Dengan demikian, Mahesa Jenar dan Kebo Kanigara segera meloncat ke punggung
kuda-kuda yang mereka anggap cukup baik. Para penjaga kuda itu memandang mereka
dengan heran.
Yang mereka
dengar hanyalah kata-kata Arya tadi,
“Aku ambil
seekor.” Lalu anak itu pergi dengan cepatnya. Sekarang mereka melihat Mahesa
Jenar dan Kebo Kanigara pun mengambil masing-masing kuda dengan tergesa-gesa.
“Apa yang
terjadi Tuan?” tanya seorang penjaga.
“Tidak
apa-apa,” jawab Mahesa Jenar,
“Kami sedang
berlatih berpacu kuda.”
Penjaga itu
tersenyum. Tetapi ia tidak percaya. Meskipun demikian ia tidak bertanya-tanya
lagi. Mahesa Jenar dan Kebo Kanigara pun segera memacu kudanya. Suara derap
kakinya berdetak-detak memecah kesepian malam. Beberapa orang yang mendengar
suara derap kaki kuda itupun terkejut. Namun mereka tidak sempat bertanya,
apakah dan kemanakah mereka pergi. Meskipun demikian, mereka terpaksa
meraba-raba senjata-senjata mereka, kalau-kalau ada hal-hal yang penting akan
terjadi di perkemahan itu. Sementara itu dengan geram Lembu Sora berjalan ke
tempat peristirahatan ayahnya. Ia benar-benar marah kepada Sawung Sariti dan
Galunggung. Karena perbuatan mereka itu, telah membuka kemungkinan terjadinya
peristiwa-peristiwa yang mengerikan.
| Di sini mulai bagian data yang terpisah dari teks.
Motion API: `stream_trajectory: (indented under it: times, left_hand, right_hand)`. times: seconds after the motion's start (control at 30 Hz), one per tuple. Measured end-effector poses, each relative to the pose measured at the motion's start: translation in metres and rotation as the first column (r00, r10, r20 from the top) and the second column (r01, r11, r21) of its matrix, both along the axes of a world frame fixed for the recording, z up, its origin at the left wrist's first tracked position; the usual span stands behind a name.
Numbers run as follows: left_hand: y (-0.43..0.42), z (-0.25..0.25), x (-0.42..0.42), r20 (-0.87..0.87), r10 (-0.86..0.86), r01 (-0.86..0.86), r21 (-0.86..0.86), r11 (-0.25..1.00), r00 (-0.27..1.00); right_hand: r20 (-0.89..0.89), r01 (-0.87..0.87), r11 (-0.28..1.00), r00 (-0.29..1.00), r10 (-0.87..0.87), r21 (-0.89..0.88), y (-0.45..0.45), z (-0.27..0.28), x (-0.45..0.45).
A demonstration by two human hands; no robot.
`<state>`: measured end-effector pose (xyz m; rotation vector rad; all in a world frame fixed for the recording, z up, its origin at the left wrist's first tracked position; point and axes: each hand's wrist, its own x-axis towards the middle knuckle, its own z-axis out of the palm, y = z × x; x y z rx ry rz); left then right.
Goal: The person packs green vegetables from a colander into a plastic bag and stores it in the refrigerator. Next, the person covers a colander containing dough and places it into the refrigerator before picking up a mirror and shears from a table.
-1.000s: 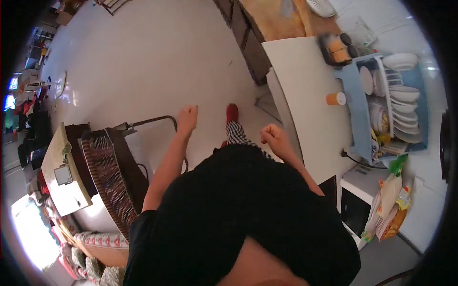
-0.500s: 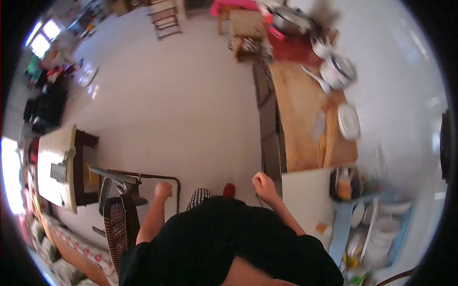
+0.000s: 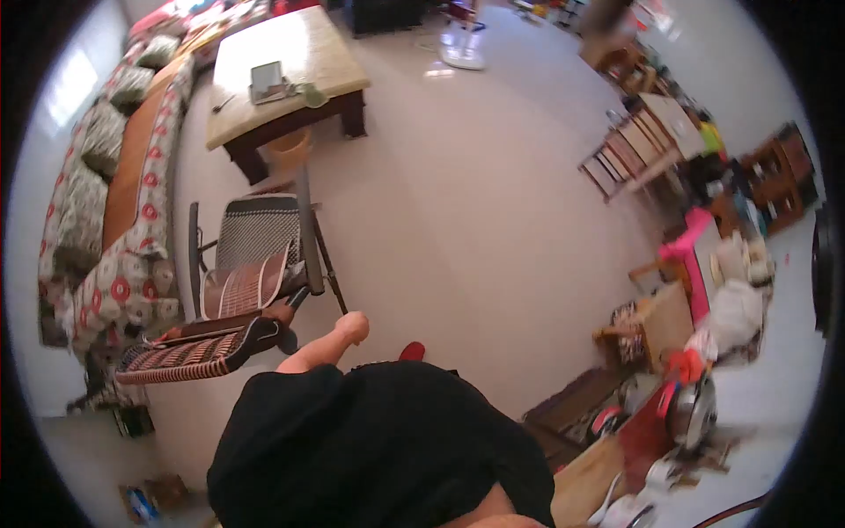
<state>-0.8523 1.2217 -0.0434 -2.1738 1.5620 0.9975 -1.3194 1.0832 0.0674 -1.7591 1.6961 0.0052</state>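
My left hand (image 3: 354,327) is curled into a loose fist in front of my body, with nothing showing in it. Beside it on the left stands a chair with a grey armrest frame and a checked woven seat (image 3: 260,224). A brown slatted mat (image 3: 249,286) lies on that seat, and the chair's dark, striped woven backrest (image 3: 198,352) is nearest to me. The fist is close to the chair's right side; I cannot tell whether they touch. A red shoe (image 3: 412,351) shows below on the floor. My right hand is out of the picture.
A patterned sofa (image 3: 150,211) with cushions lines the left wall. A stone-topped low table (image 3: 286,57) bears a tablet-like object (image 3: 267,81). Pale tiled floor (image 3: 466,202) stretches ahead. At right are a wooden chair (image 3: 625,154), a pink-covered table (image 3: 695,255) and a wooden counter (image 3: 590,484).
The view has swung left, bringing the sofa, low table and woven chair further into sight. The counter has slid to the lower right. My right hand has left the picture; my left stays closed.
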Motion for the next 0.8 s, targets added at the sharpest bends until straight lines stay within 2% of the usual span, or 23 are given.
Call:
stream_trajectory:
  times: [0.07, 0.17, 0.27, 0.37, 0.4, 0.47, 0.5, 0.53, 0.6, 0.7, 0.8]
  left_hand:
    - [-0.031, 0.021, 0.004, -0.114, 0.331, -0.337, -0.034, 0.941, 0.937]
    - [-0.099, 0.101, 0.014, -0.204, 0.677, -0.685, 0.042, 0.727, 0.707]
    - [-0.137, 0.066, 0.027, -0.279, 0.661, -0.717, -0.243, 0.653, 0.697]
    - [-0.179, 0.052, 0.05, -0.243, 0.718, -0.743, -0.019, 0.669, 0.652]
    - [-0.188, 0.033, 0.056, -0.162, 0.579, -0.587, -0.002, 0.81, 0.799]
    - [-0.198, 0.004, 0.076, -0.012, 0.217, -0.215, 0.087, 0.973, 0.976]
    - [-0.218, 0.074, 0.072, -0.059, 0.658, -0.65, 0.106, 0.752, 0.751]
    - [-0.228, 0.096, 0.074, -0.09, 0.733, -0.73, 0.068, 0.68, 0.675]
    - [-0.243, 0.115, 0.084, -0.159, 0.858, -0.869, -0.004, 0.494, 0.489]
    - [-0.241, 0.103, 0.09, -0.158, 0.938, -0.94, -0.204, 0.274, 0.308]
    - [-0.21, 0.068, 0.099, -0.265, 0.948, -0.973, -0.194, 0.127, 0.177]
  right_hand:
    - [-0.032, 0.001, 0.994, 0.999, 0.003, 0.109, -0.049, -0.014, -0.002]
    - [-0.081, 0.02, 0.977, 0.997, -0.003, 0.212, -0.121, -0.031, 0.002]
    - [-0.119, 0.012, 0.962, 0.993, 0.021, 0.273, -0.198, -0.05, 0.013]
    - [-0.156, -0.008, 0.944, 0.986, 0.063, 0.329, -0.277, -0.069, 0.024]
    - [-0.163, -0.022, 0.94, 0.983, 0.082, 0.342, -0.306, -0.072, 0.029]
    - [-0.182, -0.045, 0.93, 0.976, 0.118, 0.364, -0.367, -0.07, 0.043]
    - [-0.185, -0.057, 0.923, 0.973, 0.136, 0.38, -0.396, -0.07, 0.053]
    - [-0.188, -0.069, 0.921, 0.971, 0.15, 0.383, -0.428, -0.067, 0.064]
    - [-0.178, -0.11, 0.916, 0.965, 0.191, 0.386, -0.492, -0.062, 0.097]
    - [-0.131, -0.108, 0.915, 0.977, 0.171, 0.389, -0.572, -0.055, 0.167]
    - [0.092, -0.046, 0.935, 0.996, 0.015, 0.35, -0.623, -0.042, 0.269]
Sedangkan Bantaran, Jaladri, Penjawi dan
Sendang Papat beserta beberapa orang Banyubiru yang lain bertanya-tanya dalam hati
pula. Mereka mendengar dari Ki Ageng Lembu Sora apa yang terjadi. Tetapi mereka
tidak diperkenankan meninggalkan laskar mereka. Karena itu merekapun menjadi
gelisah. Apakah yang akan terjadi di Banyubiru. Namun mereka menjadi agak
tenang ketika mereka sadar bahwa di Banyubiru masih ada Wanamerta, Ki Dalang
Mantingan, Wirasaba dan separo dari laskar Banyubiru. Mudah-mudahan mereka
dapat mengatasi kesulitan yang akan timbul.
Ketika Ki
Ageng Lembu Sora sampai ke tempat Ki Ageng Sora Dipayana dilihatnya Sawung
Sariti dan Galunggung telah berada di sana. Dengan wajah yang merah, ia masuk
ke ruangan itu sambil menggeram,
“Apa kerjamu
Sawung Sariti?”
Sawung Sariti
menoleh kepada ayahnya. Ia terkejut. Belum pernah ia melihat mata ayahnya
memancarkan sinar yang demikian kepadanya.
“Mungkin ayah
sedang marah kepada seseorang,” pikirnya.
Tetapi
ternyata Lembu Sora itu memandangnya terus seperti hendak menelannya
hidup-hidup.
“Duduklah
Lembu Sora,” ayahnya mempersilahkan.
“Sawung Sariti
sedang menyampaikan kabar yang aku kira penting.”
Lembu Sora
duduk di samping ayahnya, namun pandangan matanya masih saja melekat kepada
anaknya.
“Terlambat,”
geram Lembu Sora.
“Apa yang
terlambat Lembu Sora?” tanya Ki Ageng Sora Dipayana.
“Kabar itu,”
jawab Lembu Sora.
“Mungkin sesuatu
telah terjadi sekarang di Banyubiru. Pembunuhan dan pembalasan dendam.”
“Sabarlah,”
potong ayahnya,
“Apakah yang
sebenarnya terjadi?”
“Apa yang
disampaikan oleh Sawung Sariti?” Lembu Sora ganti bertanya.
“Tokoh-tokoh
sakti dari golongan hitam telah meninggalkan perkemahan mereka,” jawab ayahnya.
“Ke mana?”
desak Lembu Sora.
“Ke mana…?”
ulang Ki Ageng Sora Dipayana. Sawung Sariti dan Galunggung menjadi bingung.
Agaknya Ki
Ageng Lembu Sora telah mengetahui apa yang terjadi. Sejenak mereka saling berpandangan.
Tetapi mereka terkejut ketika Lembu Sora membentaknya sambil berdiri,
“Kemana?
Tidakkah kau sampaikan laporan itu selengkapnya setelah kau ulur waktu hampir
seperempat malam supaya segala sesuatu menjadi semakin jelek?”